Hi all,
I have several gtk+3 apps that are all suffering from what appears to be
the same bug -- at seemingly random times, and often when a program is
quiescent (i.e., no user activity of any kind), I see the message
(myapp:13754): Gtk-CRITICAL **: gtk_tree_model_filter_get_path: assertion
'GTK_TREE_MODEL_FILTER (model)->priv->stamp == iter->stamp' failed
and the program dumps core shortly thereafter. I have included a sample
stack backtrace at the end of this message. I am currently running the
latest, or at least extremely recent, releases of all pertinent packages
(e.g., gtk+ 3.10.5, glib 2.38.2) on 64-bit CentOS 6.5 machines. The
problem has persisted over the last year across various releases of
gtk+3/glib. This bug is not directly reproducible in any program, i.e.,
there is no known exact sequence of user actions that is guaranteed to
trigger it, although one pattern of activity is under greater suspicion
than others. (See further below.)
I've researched the above error message but not found much that would seem
to apply to me. Supposedly this happens when one uses an iterator that is
not matched to one's data type or some such -- not having much clue as to
what this means, I'm certainly not doing it explicitly. I also see posts
about this from people who are using GtkTree... objects, but I am not
using any such objects directly, although it's possible that the gtk+
objects I *am* using are built from GtkTree... components.
Because this is happening in multiple applications, I think it unlikely
that I have a single coding error that is stepping on gtk+3 data
structures. It seems more likely that (1) I am using some gtk+3 object in
a way which is not safe, or (2) there's simply a bug in gtk+3 and friends.
I'm pursuing #1 at the moment, although there's certainly no shortage of
reports of this problem in various bits of software around the web.
I have three particular questions about this:
(1) If I have any suspicions about my own gtk+3 usage, they are centered
on file chooser dialogs. The beginnings of this problem roughly correlate
with a time when I replaced code that required typing filenames into a
text entry field by code that popped up a file chooser dialog to aid in
filling that field. File chooser dialogs are obviously composite widgets
including a list structure that may well be built from one or more
instances of GtkTree... elements somehow. (Can anyone confirm or deny?)
The documentation examples generally show such dialogs being created, run,
and immediately destroyed. Trying to be thrifty, my code creates a single
file chooser dialog at program start time, then runs that same dialog
repeatedly as necessary without ever destroying it, rather than going
through the same create->run->destroy cycle every time I need to prompt
for a filename. Is there a problem with my approach? Is there anything I
need to do to anesthetize a dialog when I'm not using it so that it's not
doing some useless and dangerous background tree traversal or something
when it shouldn't? These errors pretty much never occur when I'm actively
using a dialog (either displaying it or dismissing it) but rather when
there's nothing particularly interesting going on after some significant
amount of time has passed since dismissing the dialog.

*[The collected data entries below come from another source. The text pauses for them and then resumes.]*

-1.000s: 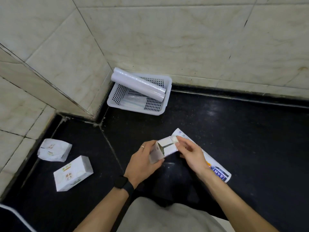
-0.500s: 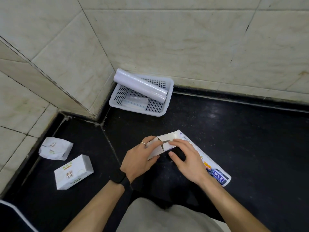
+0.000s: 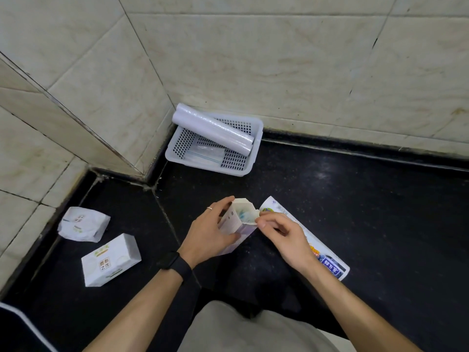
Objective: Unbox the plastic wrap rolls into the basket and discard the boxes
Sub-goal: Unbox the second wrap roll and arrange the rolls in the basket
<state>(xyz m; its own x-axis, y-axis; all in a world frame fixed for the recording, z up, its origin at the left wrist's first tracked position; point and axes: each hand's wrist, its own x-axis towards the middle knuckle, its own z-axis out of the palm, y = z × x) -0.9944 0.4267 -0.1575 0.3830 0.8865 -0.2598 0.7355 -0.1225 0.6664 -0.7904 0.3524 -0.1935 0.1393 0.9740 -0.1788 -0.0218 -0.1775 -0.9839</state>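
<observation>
L hand (image 3: 205,232) is wrapped round the middle of the open box (image 3: 234,226). The box stands tipped, long axis running from the wrist end up to the mouth, which faces up & toward the camera. R hand (image 3: 284,235) sits right at that mouth, thumb & forefinger pinching the end flap (image 3: 256,213) back, other fingers loosely curled. Inside, a bit of blue & white shows (prob. the end of the wrap roll (image 3: 243,215), can't tell more). So the draw-out should go straight along the box axis, up & out. The R hand is placed for it while the L steadies. The basket (image 3: 257,138) lies beyond both hands in the wall corner, slightly to the L side, so the L is a touch nearer. One bare roll (image 3: 213,129) already lies slantwise across its rim. A 2nd box (image 3: 327,260) lies flat on the dark floor (image 3: 355,199) under the R wrist; can't tell if it's emptied.
</observation>
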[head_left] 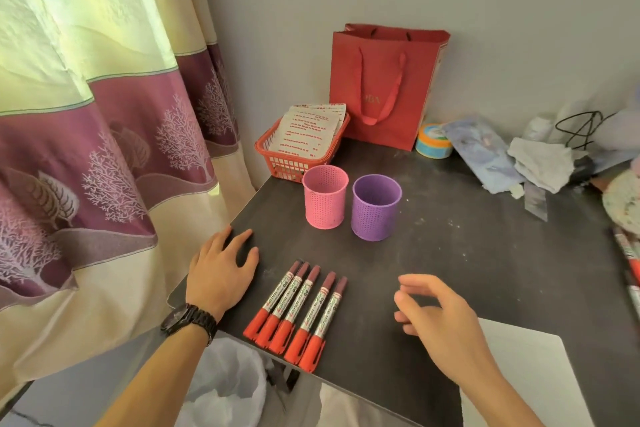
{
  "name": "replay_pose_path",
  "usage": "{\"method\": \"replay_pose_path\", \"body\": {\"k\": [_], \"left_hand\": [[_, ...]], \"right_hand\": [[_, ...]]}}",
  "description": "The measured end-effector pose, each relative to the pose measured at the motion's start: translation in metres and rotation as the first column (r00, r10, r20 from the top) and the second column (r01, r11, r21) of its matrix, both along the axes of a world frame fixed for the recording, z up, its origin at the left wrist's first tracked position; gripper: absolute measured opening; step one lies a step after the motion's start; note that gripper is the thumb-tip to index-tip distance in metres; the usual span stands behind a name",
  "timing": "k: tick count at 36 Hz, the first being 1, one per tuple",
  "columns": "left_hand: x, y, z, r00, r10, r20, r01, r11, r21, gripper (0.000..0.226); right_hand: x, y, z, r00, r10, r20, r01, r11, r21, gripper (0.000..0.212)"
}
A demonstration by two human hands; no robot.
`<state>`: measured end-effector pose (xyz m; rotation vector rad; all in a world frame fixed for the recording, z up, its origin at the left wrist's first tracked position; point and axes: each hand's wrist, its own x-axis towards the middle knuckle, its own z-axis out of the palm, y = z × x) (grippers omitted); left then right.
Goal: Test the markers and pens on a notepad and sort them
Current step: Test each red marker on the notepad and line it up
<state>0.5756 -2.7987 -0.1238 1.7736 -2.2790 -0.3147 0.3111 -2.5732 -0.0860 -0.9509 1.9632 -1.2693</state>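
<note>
Left hand [221, 274]: yours lies flat on the bench [467, 253] near its left edge, fingers straight and spread, holding nothing.
Right hand [440, 319]: yours hovers over the bench, fingers loosely curled, holding nothing.
Markers [298, 312]: five lie side by side between your hands at the near edge, red caps toward you.
Notepad [526, 374]: white, at the near right corner, partly under your right forearm.
Pink cup [325, 198]: upright, just left of the purple cup [375, 208]; both mouths open.
Basket [298, 163]: red, behind the cups; holds printed papers [308, 132].
Bag [384, 87]: red, against the wall; contents hidden.
Bin [225, 385]: below the bench; holds a white liner.
</note>
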Motion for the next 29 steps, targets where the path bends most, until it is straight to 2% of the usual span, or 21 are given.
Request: {"method": "replay_pose_path", "body": {"k": [4,6,8,10,12,14,16,18,20,23,26,29], "left_hand": [[0.001,0.002,0.005,1.000,-0.006,0.003,0.006,1.000,0.026,0.051],[-0.006,0.005,0.012,0.998,-0.001,-0.055,0.001,1.000,0.000,0.048],[-0.025,0.012,0.022,0.988,-0.035,-0.148,0.022,0.996,-0.089,0.041],[-0.059,0.029,0.033,0.966,-0.149,-0.213,0.109,0.976,-0.189,0.037],[-0.102,0.055,0.046,0.915,-0.310,-0.258,0.242,0.934,-0.263,0.036],[-0.149,0.086,0.057,0.817,-0.502,-0.285,0.402,0.849,-0.343,0.031],[-0.197,0.117,0.063,0.710,-0.652,-0.266,0.550,0.750,-0.368,0.026],[-0.244,0.145,0.064,0.628,-0.741,-0.237,0.667,0.670,-0.326,0.027],[-0.289,0.170,0.061,0.542,-0.815,-0.204,0.769,0.579,-0.270,0.030],[-0.354,0.199,0.058,0.453,-0.881,-0.135,0.873,0.469,-0.137,0.040],[-0.410,0.215,0.056,0.434,-0.899,-0.061,0.899,0.436,-0.026,0.050],[-0.453,0.222,0.053,0.466,-0.885,-0.005,0.885,0.465,0.026,0.051]], "right_hand": [[-0.037,0.053,0.009,0.982,-0.135,-0.130,0.127,0.989,-0.071,0.023],[-0.059,0.080,0.010,0.944,-0.231,-0.236,0.216,0.972,-0.088,0.027],[-0.081,0.107,0.008,0.897,-0.294,-0.329,0.282,0.956,-0.085,0.029],[-0.101,0.131,0.001,0.832,-0.316,-0.455,0.336,0.941,-0.039,0.030],[-0.119,0.152,-0.008,0.726,-0.300,-0.619,0.398,0.917,0.023,0.031],[-0.132,0.168,-0.022,0.631,-0.307,-0.713,0.436,0.900,-0.001,0.032],[-0.137,0.180,-0.036,0.563,-0.319,-0.763,0.430,0.901,-0.059,0.024],[-0.138,0.186,-0.048,0.572,-0.324,-0.753,0.413,0.907,-0.076,0.023],[-0.138,0.187,-0.052,0.628,-0.315,-0.711,0.407,0.913,-0.045,0.031],[-0.140,0.186,-0.052,0.666,-0.298,-0.684,0.401,0.916,-0.009,0.025],[-0.142,0.187,-0.052,0.700,-0.328,-0.634,0.402,0.915,-0.030,0.017],[-0.145,0.189,-0.054,0.742,-0.361,-0.565,0.410,0.911,-0.044,0.011]]}}
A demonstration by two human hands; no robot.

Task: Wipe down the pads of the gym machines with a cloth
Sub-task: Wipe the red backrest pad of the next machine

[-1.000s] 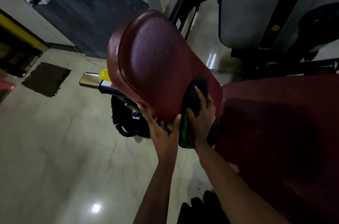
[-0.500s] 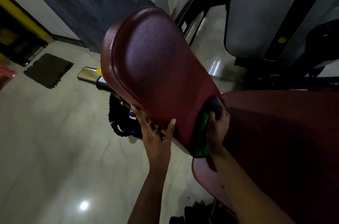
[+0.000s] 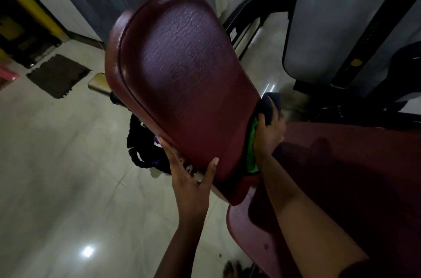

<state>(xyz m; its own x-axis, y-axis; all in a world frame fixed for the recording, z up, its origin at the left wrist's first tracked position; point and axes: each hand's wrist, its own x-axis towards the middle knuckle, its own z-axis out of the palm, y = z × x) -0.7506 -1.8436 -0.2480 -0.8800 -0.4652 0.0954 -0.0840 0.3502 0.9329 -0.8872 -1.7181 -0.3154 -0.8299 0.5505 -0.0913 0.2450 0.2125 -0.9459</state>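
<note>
A dark red leather seat pad (image 3: pixel 182 77) fills the middle of the view, tilted with its broad end up. My left hand (image 3: pixel 190 177) grips its lower left edge, thumb on the top face and fingers underneath. My right hand (image 3: pixel 268 134) presses a dark cloth with a green side (image 3: pixel 251 145) against the pad's lower right edge; the cloth's dark end sticks up above my fingers. A second dark red pad (image 3: pixel 355 186) lies to the right, under my right forearm.
A grey weight-stack shroud (image 3: pixel 323 15) and black frame tubes (image 3: pixel 257 6) stand behind the pads. A chrome bar end (image 3: pixel 98 84) and a black bundle (image 3: pixel 141 141) sit below the seat. Pale tiled floor (image 3: pixel 57 175) spreads left, with a dark mat (image 3: pixel 58 75).
My right hand has slid the cloth off the pad's top face, rightward and around onto its right edge. My left hand keeps its grip on the lower edge. The view has moved closer.
</note>
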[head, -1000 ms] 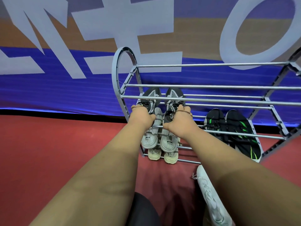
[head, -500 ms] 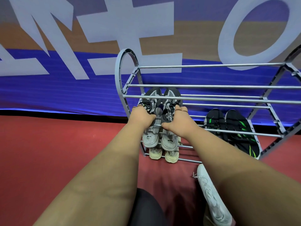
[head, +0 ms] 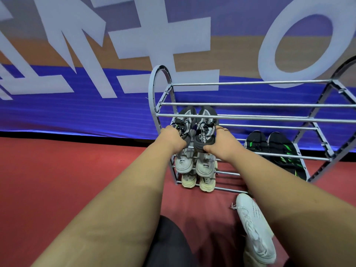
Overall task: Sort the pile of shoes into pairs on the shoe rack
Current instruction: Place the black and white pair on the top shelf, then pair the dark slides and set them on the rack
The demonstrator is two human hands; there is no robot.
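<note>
In the head view, both our arms reach to the left end of the shoe rack (head: 250, 105). Our left grip (head: 170, 136) is clenched round the heel of the left dark grey shoe (head: 185, 120), and our right grip (head: 221, 144) grasps the heel of its mate (head: 206, 130). The two shoes lie side by side on a middle tier at the rack's left edge. Their long axes run away from us, toes toward the wall, each heel facing its own grip. We judge that a straight push along that axis would seat them.

Below sit a grey pair (head: 184, 162) and a cream pair (head: 188, 180). A black-and-green pair (head: 277, 149) lies toward the right. A white shoe (head: 254, 228) lies on the floor (head: 77, 170) in front of the rack, nearer our right grip.
</note>
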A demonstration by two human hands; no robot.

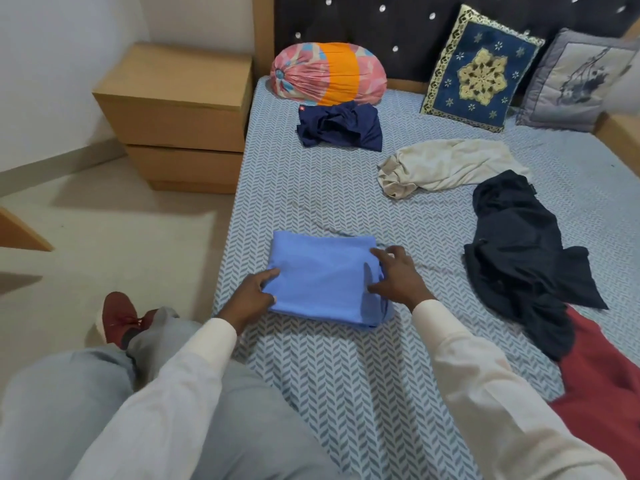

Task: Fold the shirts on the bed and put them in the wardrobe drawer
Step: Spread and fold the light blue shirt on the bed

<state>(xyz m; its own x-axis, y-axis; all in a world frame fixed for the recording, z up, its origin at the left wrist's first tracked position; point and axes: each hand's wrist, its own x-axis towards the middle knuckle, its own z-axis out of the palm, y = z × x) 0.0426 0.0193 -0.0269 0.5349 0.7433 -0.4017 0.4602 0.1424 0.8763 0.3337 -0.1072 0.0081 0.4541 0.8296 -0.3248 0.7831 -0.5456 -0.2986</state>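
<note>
A light blue shirt (322,275) lies folded into a square near the front left of the bed (311,188). My left hand (251,294) grips its near left edge, thumb under the fabric. My right hand (396,273) rests on its right edge with fingers spread and bent over the fold. Unfolded on the bed lie a navy shirt (341,128), a cream shirt (446,166), a black shirt (519,254) and a dark red shirt (602,393). The wardrobe drawer is out of view.
A wooden bedside cabinet (180,116) stands left of the bed. A pink-and-orange bolster (329,72), a blue embroidered cushion (479,69) and a grey cushion (575,81) lean on the headboard. My knee and red shoe (119,317) are over the floor at the bed's left edge.
</note>
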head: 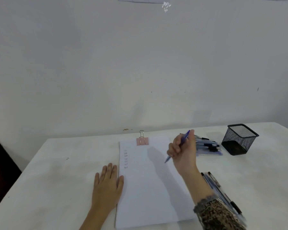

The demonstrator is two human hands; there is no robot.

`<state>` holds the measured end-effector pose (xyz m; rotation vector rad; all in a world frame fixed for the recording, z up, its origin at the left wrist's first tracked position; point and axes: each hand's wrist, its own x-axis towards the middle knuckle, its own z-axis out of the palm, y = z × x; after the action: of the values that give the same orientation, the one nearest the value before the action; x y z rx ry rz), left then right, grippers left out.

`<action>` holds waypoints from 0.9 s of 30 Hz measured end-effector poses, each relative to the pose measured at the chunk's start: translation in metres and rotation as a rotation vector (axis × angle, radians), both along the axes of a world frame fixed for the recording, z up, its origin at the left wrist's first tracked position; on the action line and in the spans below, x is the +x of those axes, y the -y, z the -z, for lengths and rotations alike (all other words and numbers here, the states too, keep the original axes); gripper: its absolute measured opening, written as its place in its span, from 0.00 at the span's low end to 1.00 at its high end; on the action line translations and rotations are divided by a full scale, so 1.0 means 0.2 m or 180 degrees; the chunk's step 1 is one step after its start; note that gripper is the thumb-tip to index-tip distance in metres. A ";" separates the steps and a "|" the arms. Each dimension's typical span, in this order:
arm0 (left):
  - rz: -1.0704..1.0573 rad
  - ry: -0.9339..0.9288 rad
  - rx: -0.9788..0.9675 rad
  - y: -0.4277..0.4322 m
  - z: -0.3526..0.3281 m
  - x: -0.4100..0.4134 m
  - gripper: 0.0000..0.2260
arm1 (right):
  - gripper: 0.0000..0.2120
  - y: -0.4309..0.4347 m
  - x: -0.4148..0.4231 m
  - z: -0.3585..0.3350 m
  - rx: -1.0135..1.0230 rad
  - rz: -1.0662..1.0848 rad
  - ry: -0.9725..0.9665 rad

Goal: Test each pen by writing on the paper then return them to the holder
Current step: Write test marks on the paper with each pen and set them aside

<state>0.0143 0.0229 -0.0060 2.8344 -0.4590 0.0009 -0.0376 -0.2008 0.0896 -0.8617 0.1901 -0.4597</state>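
A stack of white paper (150, 188) lies on the table, held at its top by a pink binder clip (142, 140). Several short written words run down its upper left. My right hand (183, 151) grips a blue pen (169, 158) above the paper's right edge, tip pointing down and left, not touching the sheet. My left hand (107, 183) lies flat on the table, its thumb side against the paper's left edge. A black mesh holder (239, 140) stands empty at the right. A pile of pens (208, 146) lies between my right hand and the holder.
More pens (223, 195) lie on the table beside my right forearm, partly under the patterned sleeve. The white table (56, 171) meets a plain wall at the back. A dark object (0, 163) stands off the table's left edge.
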 end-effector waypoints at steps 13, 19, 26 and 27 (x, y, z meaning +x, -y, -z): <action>0.0158 -0.0007 0.0170 -0.02 0.00 0.00 0.44 | 0.21 -0.31 0.34 0.24 0.1669 -0.0454 -0.0114; 0.0138 0.0005 0.0166 -0.01 0.01 -0.01 0.44 | 0.23 -0.38 0.37 0.33 0.0575 -0.0686 -0.0625; 0.0136 -0.0008 0.0139 -0.01 0.00 -0.01 0.31 | 0.17 -0.43 0.35 0.39 -0.1461 -0.0254 -0.0616; 0.0130 -0.0044 0.0137 -0.01 0.00 -0.01 0.27 | 0.21 -0.44 0.35 0.40 -0.1692 -0.0110 -0.0663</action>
<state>0.0123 0.0256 -0.0051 2.8647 -0.5198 -0.0371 0.0316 -0.1122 0.0102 -1.4341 0.2488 -0.3920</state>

(2) If my file chooser dialog usage as described above is not problematic,
can anyone tell me what other commonly used gtk+3 widgets are implemented
using GtkTree... components and may be the cause of these errors? My GUIs
are generally drawing areas embedded within a scrolled window, using popup
menus, dialogs and other dialog-like windows which contain customized
arrangements of various text, radiobutton, etc., items arranged within a
layout. (All of my dialog and dialog-like windows are objects that, like
my file chooser dialogs, are permanent, i.e., created only once at program
startup time, then shown and hidden repeatedly as needed depending upon
user activity.) I'm using cairo for all of my imaging into the drawing
areas but do not suspect any cairo involvement in this mess as I do not
use it to overdraw anything other than drawing area surfaces.
(3) Finally, can anyone recommend a way to debug this? As I have said,
there is no way to reliably trigger the bug. Last Friday I banged on the
program for an entire day, making heavy use of file chooser dialogs, and
all was fine. Monday morning I came into the office to find that the bug
crashed my program over the weekend when there had been absolutely zero
user interaction with the entire window system for a period of over 12
hours. I'm thinking the only useful thing I could do would be to fill up
the gtk3/glib library code with printf statements, but I really don't know
what areas of these libraries to target. What I need to do first is
discover which of my gtk+ objects is responsible for initiating the call
sequence that results in the assertion failure.